Le procure di Firenze e Milano hanno riaperto il versante dei mandati esterni delle stragi nel continente del 1993 a Milano, Firenze e Roma: pare che Spatuzza abbia svelato ai pm fiorentini e al procuratore aggiunto milanese Ilda Boccassini nuovi particolari sul ruolo della famiglia Graviano e sugli interessi di questa con personaggi e ambienti milanesi legati a Marcello Dell’Utri («Giuseppe Graviano», avrebbe detto Spatuzza, «mi disse che per l’attentato all’Olimpico avevamo la copertura politica del nostro compaesano», e secondo il quotidiano la Repubblica quel compaesano sarebbe stato individuato in Marcello Dell’Utri. Di quei legami c’è ampia traccia nel processo dell’Utri, a proposito di un episodio dei primi mesi del 1992, quando il braccio destro del Cavaliere ottiene un provino al Milan per Gaetano D’Agostino, giovane e promettente calciatore figlio di un complice dei fratelli Graviano. A sponsorizzarlo era un commerciante vicino alla mafia, Carmelo Barone. Lo racconta proprio il padre del baby campione, Giuseppe D’Agostino. Dell’Utri nega. Senonché, sulle sue agende, il 2 settembre 1992 risulta questa annotazione: «Barone Melo via Lincoln 1 – calcio interessa al Milan – ragazzo 10 anni in ritiro pulcini Milan interessati D’Agostino Gaetano». È la prova che non dice la verità).

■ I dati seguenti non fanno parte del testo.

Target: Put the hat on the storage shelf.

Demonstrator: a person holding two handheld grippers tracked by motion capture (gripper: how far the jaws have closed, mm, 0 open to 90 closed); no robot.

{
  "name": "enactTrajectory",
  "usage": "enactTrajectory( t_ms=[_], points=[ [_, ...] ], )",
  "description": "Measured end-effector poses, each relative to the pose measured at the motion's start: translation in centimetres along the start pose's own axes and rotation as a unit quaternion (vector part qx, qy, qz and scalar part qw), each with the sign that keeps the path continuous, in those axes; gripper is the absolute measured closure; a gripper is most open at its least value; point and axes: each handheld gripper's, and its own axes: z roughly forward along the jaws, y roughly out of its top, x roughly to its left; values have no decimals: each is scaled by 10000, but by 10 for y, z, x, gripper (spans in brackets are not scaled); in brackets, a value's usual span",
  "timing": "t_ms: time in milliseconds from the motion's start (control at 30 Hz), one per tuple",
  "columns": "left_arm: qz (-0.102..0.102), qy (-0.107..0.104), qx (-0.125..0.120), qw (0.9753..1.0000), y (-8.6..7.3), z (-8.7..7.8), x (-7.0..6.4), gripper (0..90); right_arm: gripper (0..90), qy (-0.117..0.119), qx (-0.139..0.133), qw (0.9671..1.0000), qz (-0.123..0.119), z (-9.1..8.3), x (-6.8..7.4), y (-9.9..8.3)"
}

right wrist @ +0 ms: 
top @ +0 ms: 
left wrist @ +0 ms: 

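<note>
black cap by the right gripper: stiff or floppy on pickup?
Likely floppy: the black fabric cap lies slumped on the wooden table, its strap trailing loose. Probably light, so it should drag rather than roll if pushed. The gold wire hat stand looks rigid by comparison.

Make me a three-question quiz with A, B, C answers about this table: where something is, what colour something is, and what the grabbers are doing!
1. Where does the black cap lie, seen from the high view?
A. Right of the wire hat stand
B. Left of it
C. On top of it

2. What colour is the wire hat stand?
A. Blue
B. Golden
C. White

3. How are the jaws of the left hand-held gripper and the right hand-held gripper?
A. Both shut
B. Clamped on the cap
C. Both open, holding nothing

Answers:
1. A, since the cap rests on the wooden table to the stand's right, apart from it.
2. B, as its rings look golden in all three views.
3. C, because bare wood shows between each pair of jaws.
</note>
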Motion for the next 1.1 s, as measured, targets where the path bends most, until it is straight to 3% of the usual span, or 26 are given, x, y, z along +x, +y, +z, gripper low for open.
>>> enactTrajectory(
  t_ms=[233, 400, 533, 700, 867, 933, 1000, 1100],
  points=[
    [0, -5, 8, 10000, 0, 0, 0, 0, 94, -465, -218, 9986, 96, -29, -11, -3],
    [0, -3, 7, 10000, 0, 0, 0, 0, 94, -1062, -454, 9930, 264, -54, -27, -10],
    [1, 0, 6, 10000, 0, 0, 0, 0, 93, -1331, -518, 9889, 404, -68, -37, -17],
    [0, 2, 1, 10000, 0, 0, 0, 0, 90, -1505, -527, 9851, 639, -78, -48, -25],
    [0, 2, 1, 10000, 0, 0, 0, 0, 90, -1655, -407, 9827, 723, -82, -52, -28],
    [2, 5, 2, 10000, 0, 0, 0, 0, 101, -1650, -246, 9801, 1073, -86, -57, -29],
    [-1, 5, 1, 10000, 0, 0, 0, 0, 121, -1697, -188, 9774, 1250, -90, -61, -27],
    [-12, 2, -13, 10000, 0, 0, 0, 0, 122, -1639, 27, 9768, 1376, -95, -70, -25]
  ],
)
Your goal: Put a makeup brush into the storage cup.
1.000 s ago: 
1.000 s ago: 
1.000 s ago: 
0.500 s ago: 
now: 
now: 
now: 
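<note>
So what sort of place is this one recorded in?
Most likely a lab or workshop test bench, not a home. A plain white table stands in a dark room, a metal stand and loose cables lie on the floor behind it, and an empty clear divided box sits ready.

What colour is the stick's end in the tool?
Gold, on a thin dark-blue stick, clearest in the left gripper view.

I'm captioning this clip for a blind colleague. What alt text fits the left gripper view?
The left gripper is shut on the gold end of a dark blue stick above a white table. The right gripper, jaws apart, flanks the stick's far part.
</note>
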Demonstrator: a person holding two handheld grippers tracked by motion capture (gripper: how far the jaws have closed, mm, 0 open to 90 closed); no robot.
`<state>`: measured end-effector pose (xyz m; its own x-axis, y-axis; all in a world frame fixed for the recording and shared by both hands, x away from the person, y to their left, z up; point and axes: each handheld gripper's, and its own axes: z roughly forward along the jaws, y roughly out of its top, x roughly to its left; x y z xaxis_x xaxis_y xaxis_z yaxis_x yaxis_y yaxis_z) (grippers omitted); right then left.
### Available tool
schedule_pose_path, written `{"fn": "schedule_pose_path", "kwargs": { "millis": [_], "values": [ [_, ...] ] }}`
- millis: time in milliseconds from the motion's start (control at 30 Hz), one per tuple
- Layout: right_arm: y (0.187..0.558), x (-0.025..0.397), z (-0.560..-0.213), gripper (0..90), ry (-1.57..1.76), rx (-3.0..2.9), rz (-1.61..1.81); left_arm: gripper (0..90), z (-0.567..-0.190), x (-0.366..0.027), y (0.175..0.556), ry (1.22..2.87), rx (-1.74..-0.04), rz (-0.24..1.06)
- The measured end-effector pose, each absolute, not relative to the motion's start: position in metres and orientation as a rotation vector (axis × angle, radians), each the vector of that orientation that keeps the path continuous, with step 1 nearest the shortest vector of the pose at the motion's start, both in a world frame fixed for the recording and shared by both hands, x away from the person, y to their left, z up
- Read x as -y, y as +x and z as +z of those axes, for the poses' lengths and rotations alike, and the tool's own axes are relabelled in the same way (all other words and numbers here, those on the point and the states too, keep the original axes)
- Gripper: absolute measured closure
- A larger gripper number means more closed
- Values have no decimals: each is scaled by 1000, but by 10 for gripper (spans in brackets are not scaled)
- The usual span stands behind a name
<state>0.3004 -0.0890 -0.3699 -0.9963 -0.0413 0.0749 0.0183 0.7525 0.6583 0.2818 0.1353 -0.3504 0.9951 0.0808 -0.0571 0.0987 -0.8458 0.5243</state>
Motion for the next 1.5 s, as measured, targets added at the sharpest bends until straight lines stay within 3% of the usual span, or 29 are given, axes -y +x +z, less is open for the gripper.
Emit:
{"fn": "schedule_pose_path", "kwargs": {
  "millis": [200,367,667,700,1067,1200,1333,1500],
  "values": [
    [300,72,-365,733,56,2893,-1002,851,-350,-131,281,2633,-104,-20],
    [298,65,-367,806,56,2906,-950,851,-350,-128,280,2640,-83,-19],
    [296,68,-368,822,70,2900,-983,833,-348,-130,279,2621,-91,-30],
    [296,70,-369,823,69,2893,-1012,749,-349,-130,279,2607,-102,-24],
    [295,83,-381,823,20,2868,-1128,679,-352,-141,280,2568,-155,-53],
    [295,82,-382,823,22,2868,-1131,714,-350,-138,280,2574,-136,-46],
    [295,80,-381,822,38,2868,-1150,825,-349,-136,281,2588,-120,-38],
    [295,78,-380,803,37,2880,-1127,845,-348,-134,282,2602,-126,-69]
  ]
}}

Infine la procura di Palermo, da quando Ciancimino jr. ha spalancato il vaso di Pandora delle attività del padre Vito, ha riaperto un vecchio fascicolo sulle trattative fra pezzi dello Stato e di Cosa Nostra che fecero da sfondo alla stagione stragista del 1992-’93. Ma, come ha dovuto precisare il procuratore capo Francesco Messineo dopo alcune farneticazioni di Silvio Berlusconi, i pm palermitani non hanno alcuna competenza per indagare sulle stragi e non lo stanno facendo. [...]

M. Travaglio
tratto da MicroMega 5/2009

L’articolo prosegue affrontando nel particolare le progressive dichiarazioni del figlio di Vito Ciancimino, i rapporti che l’ex-sindaco di Palermo intratteneva con Provenzano e la relazione dei due con l’arresto di Riina, le collaborazioni con il colonnello Mori e il capitano De Donno, gli ufficiali del Ros dei carabinieri che trattarono la cattura dei superlatitanti. Inoltre denuncia l’insabbiamento delle intercettazioni rilevate nel 2003-04 che svelavano i rapporti d’affari del padre del teste con politici siciliani quali Vizzini, Cuffaro, Cintola e Romano (una circolare del procuratore Grasso, nel 2005, “intimava di non trascrivere telefonate in cui comparissero le voci di parlamentari prima che il parlamento avesse concesso l’autorizzazione” e nemmeno di citarle) e la ricomparsa, nelle frasi di Ciancimino jr., del papello (l’elenco delle richieste di Cosa Nostra allo Stato per mettere fine alle stragi del ‘92-’93). E ancora palesa le trascuratezze delle indagini passate sul ruolo di mediatore di Dell’Utri nello scambio di lettere tra Provenzano e Berlusconi, dell’assegno di 35 milioni che il presidente del Consiglio aveva consegnato a Vito Ciancimino, delle responsabilità del senatore Mancino nei collegamenti con Cosa Nostra che avrebbero poi coinvolto Borsellino e la sua scorta negli sviluppi mortali che si conoscono. Un ciclone di nomi noti della politica che emergono uno dopo l’altro conseguenzialmente, fino a ricordare l’inquietudine che Ciampi aveva confessato in un’intervista a Repubblica nel periodo estivo, in cui associava alla regia mafiosa delle stragi, quelle della P2. Un ciclone che travolge ogni verità e ne lascia ricadere qualche frammento troppo lentamente, senza che i pezzi possano ricomporre in modo univoco quella che era stata la realtà. La reazione a catena culmina con la domanda che il giornalista candidamente propone al personaggio più prestigioso emerso dall’indagine, quello che è anche il suo bersaglio privilegiato e che rifiuta puntualmente le accuse che gli vengono rivolte interpretandole come cospirazioni: «Scusi, presidente, ma in che senso indagare sulle stragi di mafia equivale a cospirare contro di lei, o di voi? E chi sareste, poi, voi? C’è qualcosa che noi non sappiamo e voi sì? Ci siamo persi qualche passaggio? Lei o voi c’entrate per caso qualcosa con le stragi di mafia?». È forte la tentazione di dire che non troveremo mai una risposta definitiva a questa domanda… Fortunatamente non lo è abbastanza.